PROBLEM
Throughout the material, count the lines with the word "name" in them, and answer with only the figure.

SOURCE MATERIAL

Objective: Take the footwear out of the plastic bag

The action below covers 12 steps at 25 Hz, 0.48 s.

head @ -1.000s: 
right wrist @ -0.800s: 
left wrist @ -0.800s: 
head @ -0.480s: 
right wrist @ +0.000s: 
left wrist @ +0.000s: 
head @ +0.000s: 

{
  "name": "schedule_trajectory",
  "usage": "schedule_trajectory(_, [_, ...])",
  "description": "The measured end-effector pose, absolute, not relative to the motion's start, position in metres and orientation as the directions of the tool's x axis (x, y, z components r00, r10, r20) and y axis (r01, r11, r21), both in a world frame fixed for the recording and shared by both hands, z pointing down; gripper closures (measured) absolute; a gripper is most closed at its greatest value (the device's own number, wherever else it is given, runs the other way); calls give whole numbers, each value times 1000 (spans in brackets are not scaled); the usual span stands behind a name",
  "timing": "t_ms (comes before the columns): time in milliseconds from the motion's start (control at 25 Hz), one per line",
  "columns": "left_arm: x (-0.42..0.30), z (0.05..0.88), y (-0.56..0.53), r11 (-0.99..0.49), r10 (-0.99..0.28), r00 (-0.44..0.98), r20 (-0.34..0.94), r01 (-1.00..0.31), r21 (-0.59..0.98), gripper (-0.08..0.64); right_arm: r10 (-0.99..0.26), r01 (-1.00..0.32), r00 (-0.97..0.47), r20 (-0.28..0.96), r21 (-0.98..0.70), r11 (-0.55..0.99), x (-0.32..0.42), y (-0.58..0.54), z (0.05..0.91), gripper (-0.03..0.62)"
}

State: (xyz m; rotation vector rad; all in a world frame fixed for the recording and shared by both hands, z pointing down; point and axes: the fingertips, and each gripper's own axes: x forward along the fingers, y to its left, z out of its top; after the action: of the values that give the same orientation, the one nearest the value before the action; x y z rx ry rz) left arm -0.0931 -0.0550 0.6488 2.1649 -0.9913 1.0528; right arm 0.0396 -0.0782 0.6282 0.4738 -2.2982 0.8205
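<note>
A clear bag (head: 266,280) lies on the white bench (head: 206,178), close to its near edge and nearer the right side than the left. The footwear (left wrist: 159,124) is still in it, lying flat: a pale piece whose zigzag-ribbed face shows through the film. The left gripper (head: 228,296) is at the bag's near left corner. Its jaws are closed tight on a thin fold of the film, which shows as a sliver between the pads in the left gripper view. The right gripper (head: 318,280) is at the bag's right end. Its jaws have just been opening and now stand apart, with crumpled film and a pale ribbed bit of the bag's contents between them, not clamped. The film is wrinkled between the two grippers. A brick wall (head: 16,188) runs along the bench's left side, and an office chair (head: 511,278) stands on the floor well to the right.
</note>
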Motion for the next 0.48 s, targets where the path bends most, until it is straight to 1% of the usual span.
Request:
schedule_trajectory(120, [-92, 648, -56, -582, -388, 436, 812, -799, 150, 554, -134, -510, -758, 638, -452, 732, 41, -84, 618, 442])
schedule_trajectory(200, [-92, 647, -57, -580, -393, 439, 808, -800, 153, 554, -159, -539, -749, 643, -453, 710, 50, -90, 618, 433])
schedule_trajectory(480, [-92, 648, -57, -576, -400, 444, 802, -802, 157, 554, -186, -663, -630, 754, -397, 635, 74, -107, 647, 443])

EXERCISE RESPONSE
2